The analog properties of the memristive crossbar circuits are tested by setting crosspoint device conductances using the fine-tuning algorithm³⁹. Such an algorithm, similar to incremental step programming of flash memory devices, is based on applying a sequence of smaller-voltage non-disturbing read and larger-voltage write pulses, with a sign and amplitude of write pulses are adjusted dynamically based on the measured conductance at read pulses. An example of applying such a write-verify algorithm is illustrated in Fig. 3a, which shows the evolution of the low-voltage conductance of a specific device upon its forming, resetting to 20 µS and then tuning to 10 µS, 100 µS, and 8 µS target conductance values. Note the polarity of the tuning pulses in the inset—while applying both sets and reset pulses were required because of the overshooting for tuning to 8 µS and 20 µS, only gradual resetting (setting) was sufficient to tune to 10 µS (100 µS). In fact, the device conductances can be precisely set to any value in a range from ~2 µS to ~100 µS—see, e.g., the results of device tuning with 1% relative error to linearly spaced conductance values within the lower half of the dynamic range in Fig. 3b. Figure 3c–e shows the results of tuning conductances of all devices in the crossbar circuit, using write pulses with up to 2.5 V maximum amplitude and 4 mV/8 mV incremental step for set/reset (Fig. 3c, inset). To reduce disturbance of already tuned half-selected devices in passively integrated crossbar circuits, the half-biasing scheme is adopted when applying write pulses¹⁷ (Supplementary Fig. 1). Furthermore, to correct for a minor conductance drift in some half-selected devices upon programming, tuning of the whole crossbar is performed in several rounds, such that, e.g., all of the devices are tuned, one by one, in the first round, and then those which got disturbed beyond the specified tuning accuracy are re-tuned in the following round(s). In particular, Fig. 3d shows the map of target conductances, representing the gray-scale image of Albert Einstein mapped on all devices in the 64 × 64 crossbar array, while Fig. 3e shows their final values after three rounds of tuning. The corresponding statistics for the relative tuning error are shown in Fig. 3c. Excluding unswitchable devices, for which the error is more than 95%, ~98% of the devices are tuned within 5% relative error, while the average relative error is ~3.76%.

In the previous experiment, the tuning algorithm is stopped once the desired 5% relative tuning error is reached. Setting conductances with even higher precision is already demonstrated for tuning a specific device in the crossbar in Fig. 3b.
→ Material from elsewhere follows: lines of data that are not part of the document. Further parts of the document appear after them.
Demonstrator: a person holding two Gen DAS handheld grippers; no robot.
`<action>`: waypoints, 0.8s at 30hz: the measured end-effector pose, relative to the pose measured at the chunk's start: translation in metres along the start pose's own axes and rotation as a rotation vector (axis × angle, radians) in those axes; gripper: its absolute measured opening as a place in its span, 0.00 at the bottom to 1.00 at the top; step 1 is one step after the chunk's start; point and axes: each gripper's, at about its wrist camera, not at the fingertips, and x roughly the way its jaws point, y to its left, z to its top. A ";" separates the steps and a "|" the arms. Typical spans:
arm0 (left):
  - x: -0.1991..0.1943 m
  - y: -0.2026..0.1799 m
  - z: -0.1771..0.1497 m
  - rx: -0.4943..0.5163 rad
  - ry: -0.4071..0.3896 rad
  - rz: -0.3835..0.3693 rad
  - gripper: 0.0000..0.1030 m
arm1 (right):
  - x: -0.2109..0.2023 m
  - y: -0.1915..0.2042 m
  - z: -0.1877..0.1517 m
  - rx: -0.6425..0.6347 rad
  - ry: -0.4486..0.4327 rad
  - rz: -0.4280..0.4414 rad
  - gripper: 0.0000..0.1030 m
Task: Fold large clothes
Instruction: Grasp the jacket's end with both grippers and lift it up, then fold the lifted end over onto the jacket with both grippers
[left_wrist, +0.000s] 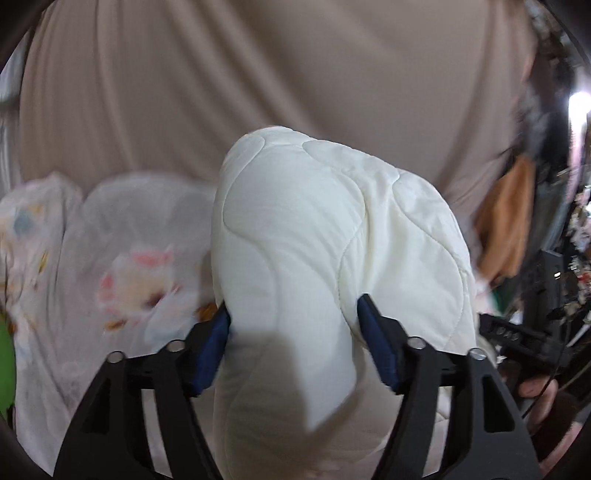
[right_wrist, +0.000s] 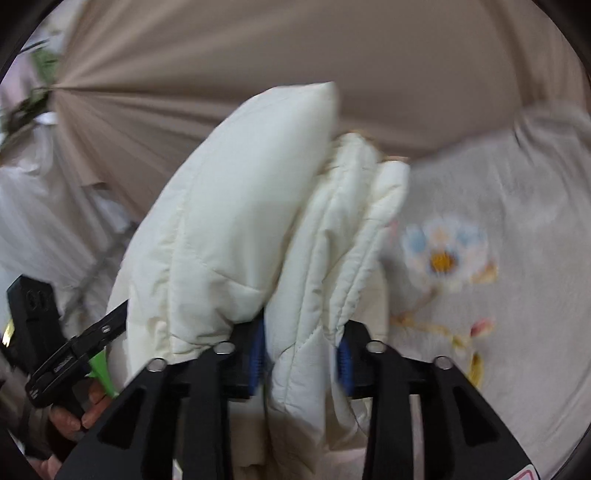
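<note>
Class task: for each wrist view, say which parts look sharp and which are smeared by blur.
Left wrist view: white quilted cloth and left gripper sharp, floral sheet smeared. Right wrist view: right gripper crisp, beige backdrop streaked, flower print blurred.

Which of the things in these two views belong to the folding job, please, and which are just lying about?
Part of the job:
- white quilted garment
- left tool, fabric between its pads
- right tool, fabric between its pads

Just lying about:
- floral sheet
- beige curtain
- orange cloth
</note>
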 end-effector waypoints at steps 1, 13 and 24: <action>0.022 0.012 -0.011 -0.006 0.045 0.042 0.65 | 0.021 -0.014 -0.012 0.036 0.047 -0.070 0.39; 0.029 0.029 -0.078 -0.049 0.167 0.050 0.63 | 0.020 0.019 -0.077 0.024 0.142 -0.028 0.49; 0.009 0.037 -0.072 -0.095 0.098 0.061 0.63 | 0.040 0.037 -0.053 0.065 0.075 0.055 0.14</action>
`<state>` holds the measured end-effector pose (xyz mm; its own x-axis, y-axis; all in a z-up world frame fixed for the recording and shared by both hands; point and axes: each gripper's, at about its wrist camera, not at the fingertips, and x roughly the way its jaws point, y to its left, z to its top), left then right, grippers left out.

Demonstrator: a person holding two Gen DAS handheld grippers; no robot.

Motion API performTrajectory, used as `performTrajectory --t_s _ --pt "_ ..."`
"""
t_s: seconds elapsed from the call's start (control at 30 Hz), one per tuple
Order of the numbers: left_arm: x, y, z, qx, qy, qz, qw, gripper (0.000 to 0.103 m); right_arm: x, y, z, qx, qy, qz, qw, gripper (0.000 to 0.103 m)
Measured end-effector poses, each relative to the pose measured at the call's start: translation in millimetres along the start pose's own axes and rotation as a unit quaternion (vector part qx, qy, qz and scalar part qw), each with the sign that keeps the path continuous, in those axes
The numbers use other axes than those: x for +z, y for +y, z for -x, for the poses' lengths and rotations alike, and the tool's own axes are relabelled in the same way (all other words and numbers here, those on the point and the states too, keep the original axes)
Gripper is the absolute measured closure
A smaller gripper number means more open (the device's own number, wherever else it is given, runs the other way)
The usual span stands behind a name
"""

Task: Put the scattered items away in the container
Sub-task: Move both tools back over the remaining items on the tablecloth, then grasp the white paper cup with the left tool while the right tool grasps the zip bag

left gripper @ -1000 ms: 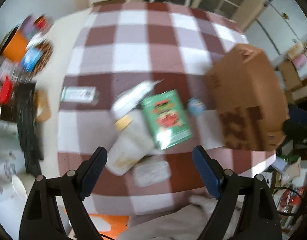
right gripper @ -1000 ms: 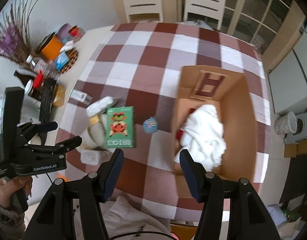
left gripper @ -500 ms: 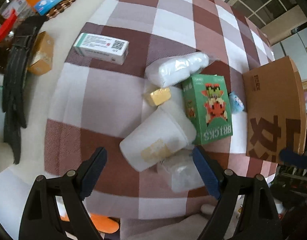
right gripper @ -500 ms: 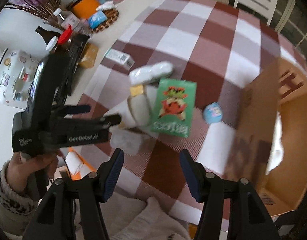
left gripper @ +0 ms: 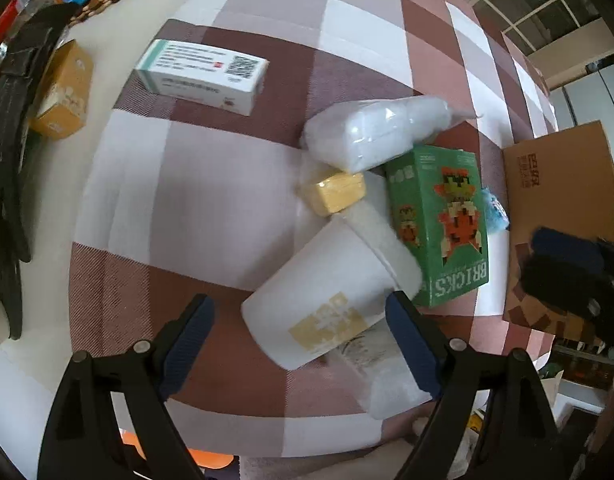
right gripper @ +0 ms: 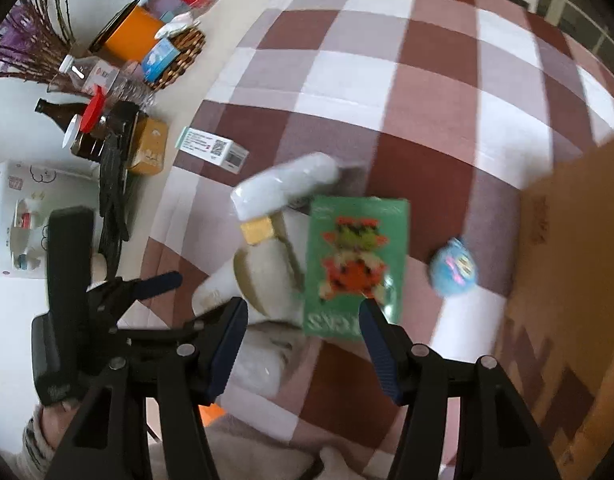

The possibility of achieving higher tuning precision at the circuit level is indirectly indicated by the shape of the tuning error histogram in Fig. 3c and further verified by implementing an ex-situ trained image classifier and testing it on the common MNIST handwritten digit benchmark⁴⁰ (Fig. 4). In this experiment, we focus on demonstrating vector-by-matrix multiplication, the core operation in any neural network, while the functionality of neurons, including its bias, is emulated in the software. For simplicity, the studied network is a single-layer perceptron with 64 inputs, 10 outputs, and 640 weights. Furthermore, the original binary 28 × 28 MNIST images are down-sampled to 8 × 8 patterns, so that they can be represented with 64-bit binary vectors in which black/white pixels are encoded by 0 V/0.25 voltages and are applied to the vertical crossbar lines. Each weight is implemented with one memristor using a 10 µS to 110 µS range of conductances by shifting the range of the weights upon mapping and adding pattern-dependent neuron bias at the post-processing stage—see “Methods” section for more details. By encoding network weights with the corresponding memristor conductances G in the 64 × 10 portions of the crossbar, the currents measured at the virtually grounded horizontal lines of the crossbar represent the results of vector-by-matrix multiplication operation, while the output with the largest current identifies the computed class of the input pattern (Fig. 4a).

**Fig. 4: Experimental results for pattern classification.**

The measured classifier fidelity and the software-based performance of the same network across a 1% to 50% range of weight import errors are shown in Fig. 4d. The results show that the experimental data match simulation results closely. For example, the measured classifier accuracy for the most accurate weight import is 1.87% lower than that of the ideal software model, while the average and standard deviation for the neuron pre-activation errors are 0.61% and 0.37%—see additional details in Supplementary Fig. 6b, c. Note that the goal of this experiment is to demonstrate the conductance tuning capabilities rather than on demonstrating high classification accuracy, which is quite low compared to the state-of-the-art numbers because of the utilized single-layer network and down-sampled B/W images. However, it is worth mentioning that the high accuracy MNIST benchmark results for the mixed-signal circuit RRAM-based implementations are sometimes obtained via hybrid demonstration. For example, the reported high classification accuracy in ref. ²⁸ was due to using a very high complexity network in the simulations, while the experimental results for the 0T1R circuit were only performed for 3 × 3 filters—see, e.g., largest working demo complexity column in the Supplementary Table 1.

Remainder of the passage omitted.